--- Task to carry out ---
The reply should contain all the data below, repeated exactly, and none of the images.

--- Data provided ---
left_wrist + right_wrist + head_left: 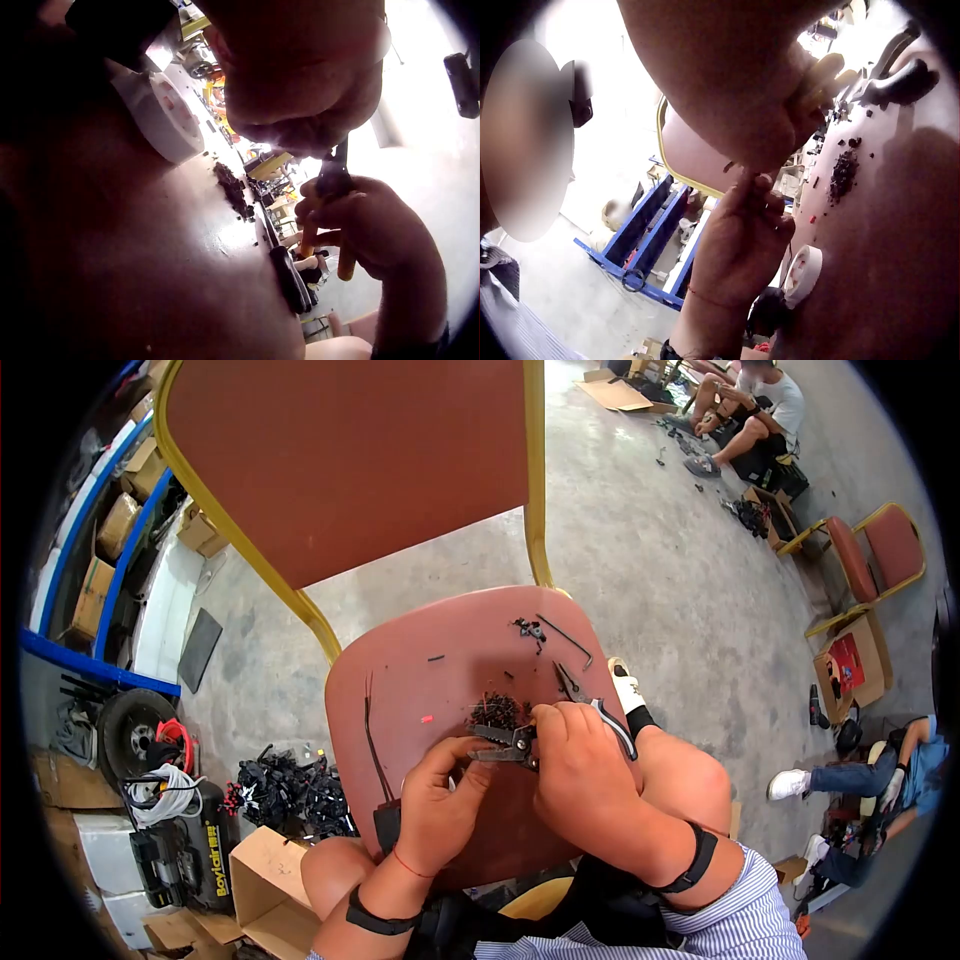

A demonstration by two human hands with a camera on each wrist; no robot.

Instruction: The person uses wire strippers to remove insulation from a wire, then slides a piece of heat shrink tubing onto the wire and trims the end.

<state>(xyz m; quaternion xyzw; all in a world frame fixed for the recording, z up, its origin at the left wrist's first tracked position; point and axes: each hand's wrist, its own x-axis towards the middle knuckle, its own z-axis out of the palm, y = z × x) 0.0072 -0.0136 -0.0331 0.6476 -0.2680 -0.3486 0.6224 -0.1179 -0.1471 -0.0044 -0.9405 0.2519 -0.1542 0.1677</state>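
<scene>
Sitting behind a red chair seat [420,670], a person works on it like on a small bench. The right hand [580,760] is closed around the handles of a cutting tool [505,740]. This tool has a dark, flat metal head, which comes out of the fist toward the left hand [440,805]. In the left wrist view its handles look orange-yellow. The tool is held just above the front part of the seat, between both hands. The left hand has its fingertips [751,182] bunched together right at the head of the tool, but I cannot tell if they pinch something.

Just behind the tool lies a little heap of black bits [497,710]. A thin black cable [372,730] lies at the seat's left side, and a white tape roll [802,274] is also on the seat.

On the floor to the left stands a black machine [215,850] with yellow writing, something like "Boyidir"; the smaller signs I cannot read.
</scene>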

--- Result for this task ---
left_wrist + right_wrist + head_left: 

A demonstration by two human hands with a camera on each wrist; no robot.

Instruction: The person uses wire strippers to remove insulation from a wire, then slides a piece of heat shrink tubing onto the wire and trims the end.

<state>(xyz m; quaternion xyzw; all in a world frame fixed for the recording, z up, its origin at the left wrist's first tracked position; point and axes: each hand's wrist, its own x-axis towards the middle knuckle, its own z-axis out of the palm, y = z × x) 0.0072 -0.0136 -0.0331 0.6476 -0.2680 -0.3486 0.6224 -0.1179 -0.1471 -0.0044 -0.9405 0.2519 -0.1542 0.1677</state>
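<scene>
Sitting behind a red chair seat [420,670], a person works on it like on a small bench. The right hand [580,760] is closed around the handles of a cutting tool [505,740]. This tool has a dark, flat metal head, which comes out of the fist toward the left hand [440,805]. In the left wrist view its handles look orange-yellow. The tool is held just above the front part of the seat, between both hands. The left hand has its fingertips [751,182] bunched together right at the head of the tool, but I cannot tell if they pinch something.

Just behind the tool lies a little heap of black bits [497,710]. A thin black cable [372,730] lies at the seat's left side, and a white tape roll [802,274] is also on the seat.

On the floor to the left stands a black machine [215,850] with yellow writing, something like "Boyidir"; the smaller signs I cannot read.
</scene>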

The exercise has been completed.